| Your task |
All records below are to be transcribed exactly, with every picture left out.

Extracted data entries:
○ ○ ○
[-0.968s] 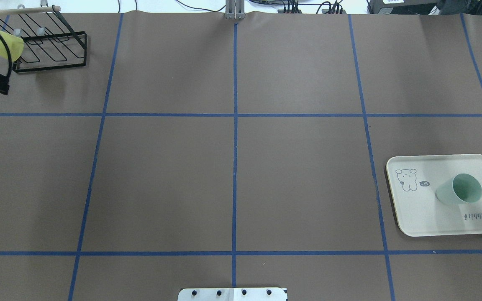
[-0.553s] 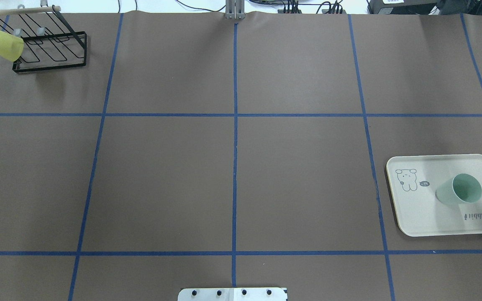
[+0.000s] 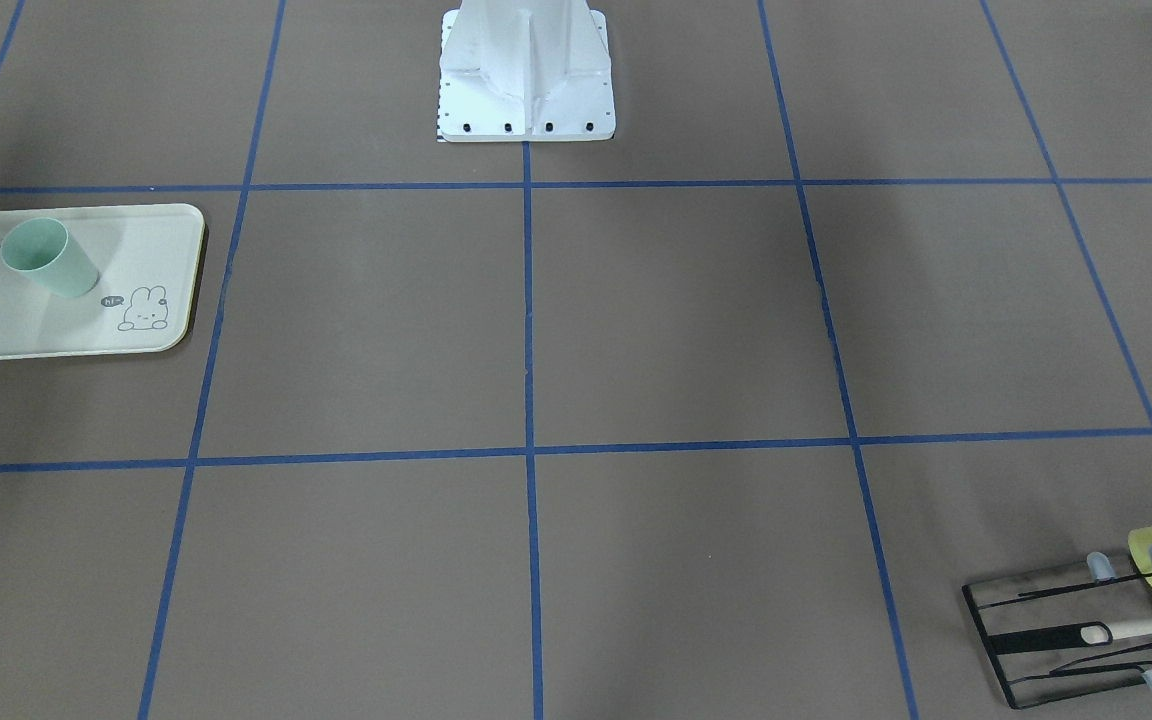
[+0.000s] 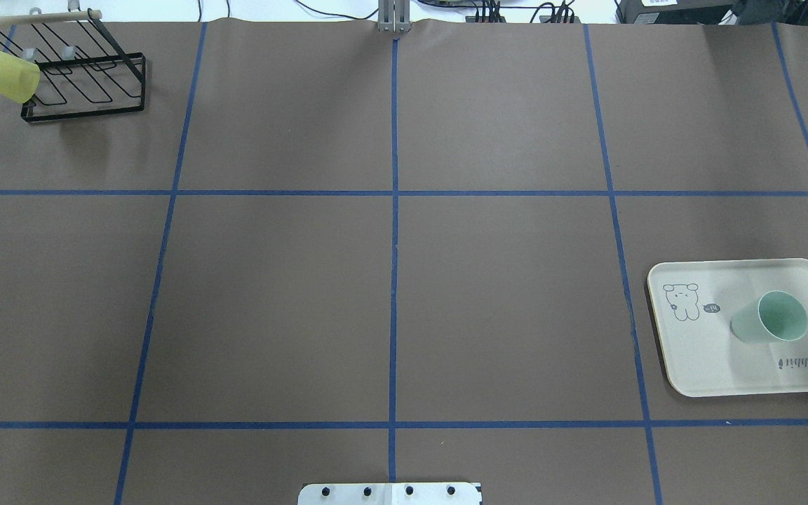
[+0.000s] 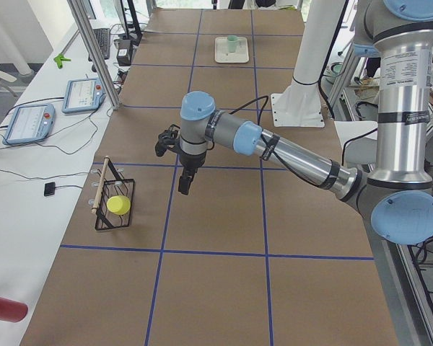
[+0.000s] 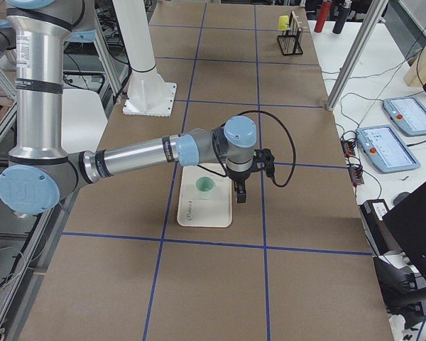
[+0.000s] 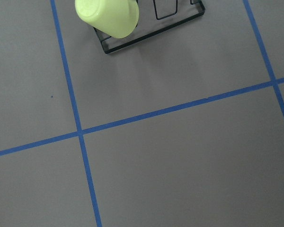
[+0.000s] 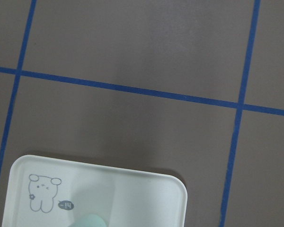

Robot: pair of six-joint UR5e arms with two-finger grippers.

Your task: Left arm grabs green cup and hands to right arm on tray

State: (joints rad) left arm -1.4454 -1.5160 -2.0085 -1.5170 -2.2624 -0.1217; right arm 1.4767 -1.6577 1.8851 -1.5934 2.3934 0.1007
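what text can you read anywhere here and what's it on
"Rabbit": script on the tray, upside down in the overhead view.
"hi": dark speech bubble beside the rabbit drawing on that tray.
Tablet screens beside the table: too small to read.

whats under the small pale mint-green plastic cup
The flat cream rectangular tray lies under the small pale mint-green plastic cup. The tray patch beneath its base is covered, so unseen.
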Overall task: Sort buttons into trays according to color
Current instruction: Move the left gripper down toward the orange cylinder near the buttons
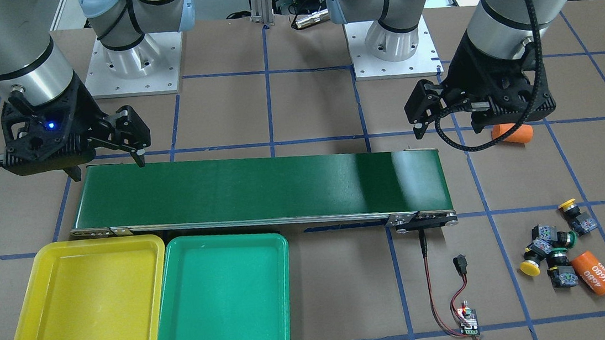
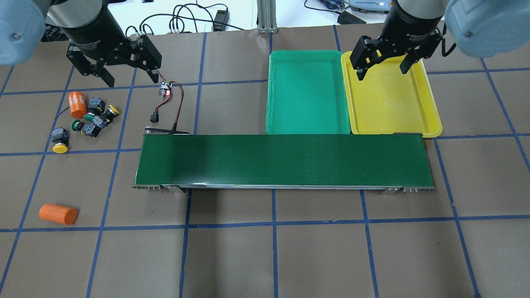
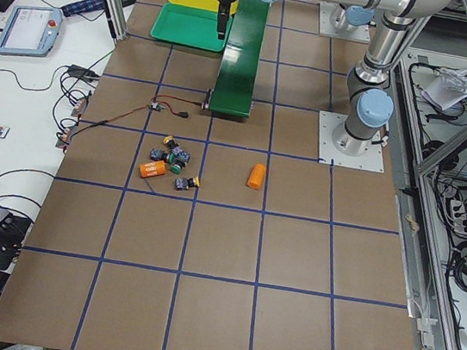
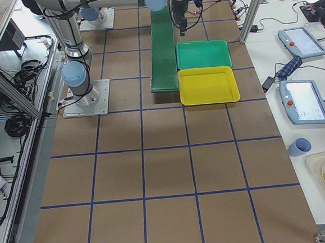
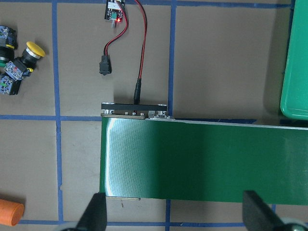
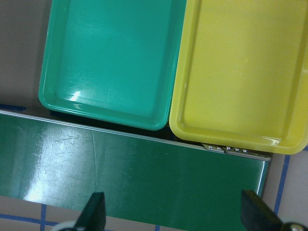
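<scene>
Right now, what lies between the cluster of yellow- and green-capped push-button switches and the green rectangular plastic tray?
Overhead view: a small circuit board with red and black wires, otherwise bare brown table. The dark-green conveyor belt sits beside that stretch.

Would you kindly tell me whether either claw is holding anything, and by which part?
Nothing is held: the left claw and the right claw are both open and empty; the buttons lie loose on the table.

A long dark-green conveyor belt (image 2: 281, 159), a small red-wired circuit board (image 2: 166, 89), a plain orange cylinder (image 2: 58, 214) and an orange "4680" cylinder (image 2: 77, 104) are seen.
</scene>
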Controlling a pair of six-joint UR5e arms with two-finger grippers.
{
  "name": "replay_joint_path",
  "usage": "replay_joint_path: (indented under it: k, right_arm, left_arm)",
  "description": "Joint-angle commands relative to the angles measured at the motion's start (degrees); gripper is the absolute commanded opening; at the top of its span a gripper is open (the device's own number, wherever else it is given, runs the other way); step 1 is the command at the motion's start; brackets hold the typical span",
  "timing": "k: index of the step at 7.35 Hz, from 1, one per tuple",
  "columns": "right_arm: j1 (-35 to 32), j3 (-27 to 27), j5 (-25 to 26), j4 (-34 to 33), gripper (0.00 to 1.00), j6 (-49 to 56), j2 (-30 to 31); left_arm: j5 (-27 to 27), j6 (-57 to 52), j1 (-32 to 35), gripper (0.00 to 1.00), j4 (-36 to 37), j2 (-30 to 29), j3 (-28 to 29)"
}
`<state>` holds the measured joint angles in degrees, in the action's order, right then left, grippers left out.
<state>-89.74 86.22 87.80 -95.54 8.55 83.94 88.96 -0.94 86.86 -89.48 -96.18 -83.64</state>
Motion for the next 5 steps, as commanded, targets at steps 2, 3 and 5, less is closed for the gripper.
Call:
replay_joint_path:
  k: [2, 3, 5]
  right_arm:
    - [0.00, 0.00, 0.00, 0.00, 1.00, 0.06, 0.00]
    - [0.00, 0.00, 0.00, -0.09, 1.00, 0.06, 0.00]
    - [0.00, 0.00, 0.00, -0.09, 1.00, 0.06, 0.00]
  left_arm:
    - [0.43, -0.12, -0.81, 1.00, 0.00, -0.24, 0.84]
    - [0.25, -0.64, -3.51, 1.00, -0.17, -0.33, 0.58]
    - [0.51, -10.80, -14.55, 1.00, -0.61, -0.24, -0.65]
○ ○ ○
| Final answer |
[-0.968s] 
[-0.553s] 
[+0.000s] 
[+0.000s] 
[+0.000s] 
[+0.000s] 
[+0.000s] 
[+0.000s] 

Robot: pair of six-joint UR5e arms with two-finger grippers.

Your task: Left arm grabs green cup and hands to right arm on tray

State: (joints rad) left arm -1.4454 -1.5160 -2.0085 -1.5170 -2.2624 -0.1217; right arm 1.4767 -1.6577 1.8851 -1.5934 2.3934 0.1007
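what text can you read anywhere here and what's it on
"Rabbit": script on the tray, upside down in the overhead view.
"hi": dark speech bubble beside the rabbit drawing on that tray.
Tablet screens beside the table: too small to read.

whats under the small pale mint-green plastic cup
The flat cream rectangular tray lies under the small pale mint-green plastic cup. The tray patch beneath its base is covered, so unseen.
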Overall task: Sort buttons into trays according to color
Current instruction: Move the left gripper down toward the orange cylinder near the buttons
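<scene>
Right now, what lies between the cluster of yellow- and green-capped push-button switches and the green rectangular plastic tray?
Overhead view: a small circuit board with red and black wires, otherwise bare brown table. The dark-green conveyor belt sits beside that stretch.

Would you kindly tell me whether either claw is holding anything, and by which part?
Nothing is held: the left claw and the right claw are both open and empty; the buttons lie loose on the table.

A long dark-green conveyor belt (image 2: 281, 159), a small red-wired circuit board (image 2: 166, 89), a plain orange cylinder (image 2: 58, 214) and an orange "4680" cylinder (image 2: 77, 104) are seen.
</scene>
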Controlling a pair of six-joint UR5e arms with two-finger grippers.
{
  "name": "replay_joint_path",
  "usage": "replay_joint_path: (indented under it: k, right_arm, left_arm)",
  "description": "Joint-angle commands relative to the angles measured at the motion's start (degrees); gripper is the absolute commanded opening; at the top of its span a gripper is open (the device's own number, wherever else it is given, runs the other way); step 1 is the command at the motion's start; brackets hold the typical span",
  "timing": "k: index of the step at 7.35 Hz, from 1, one per tuple",
  "columns": "right_arm: j1 (-35 to 32), j3 (-27 to 27), j5 (-25 to 26), j4 (-34 to 33), gripper (0.00 to 1.00), j6 (-49 to 56), j2 (-30 to 31); left_arm: j5 (-27 to 27), j6 (-57 to 52), j1 (-32 to 35), gripper (0.00 to 1.00), j4 (-36 to 37), j2 (-30 to 29), j3 (-28 to 29)"
}
`<state>` holds the measured joint angles in degrees, in the action's order, right then left, grippers left out.
<state>-89.74 86.22 87.80 -95.54 8.55 83.94 88.96 -0.94 86.86 -89.48 -96.18 -83.64</state>
Motion for the next 5 steps, as commanded, targets at steps 2, 3 and 5, less is closed for the gripper.
Call:
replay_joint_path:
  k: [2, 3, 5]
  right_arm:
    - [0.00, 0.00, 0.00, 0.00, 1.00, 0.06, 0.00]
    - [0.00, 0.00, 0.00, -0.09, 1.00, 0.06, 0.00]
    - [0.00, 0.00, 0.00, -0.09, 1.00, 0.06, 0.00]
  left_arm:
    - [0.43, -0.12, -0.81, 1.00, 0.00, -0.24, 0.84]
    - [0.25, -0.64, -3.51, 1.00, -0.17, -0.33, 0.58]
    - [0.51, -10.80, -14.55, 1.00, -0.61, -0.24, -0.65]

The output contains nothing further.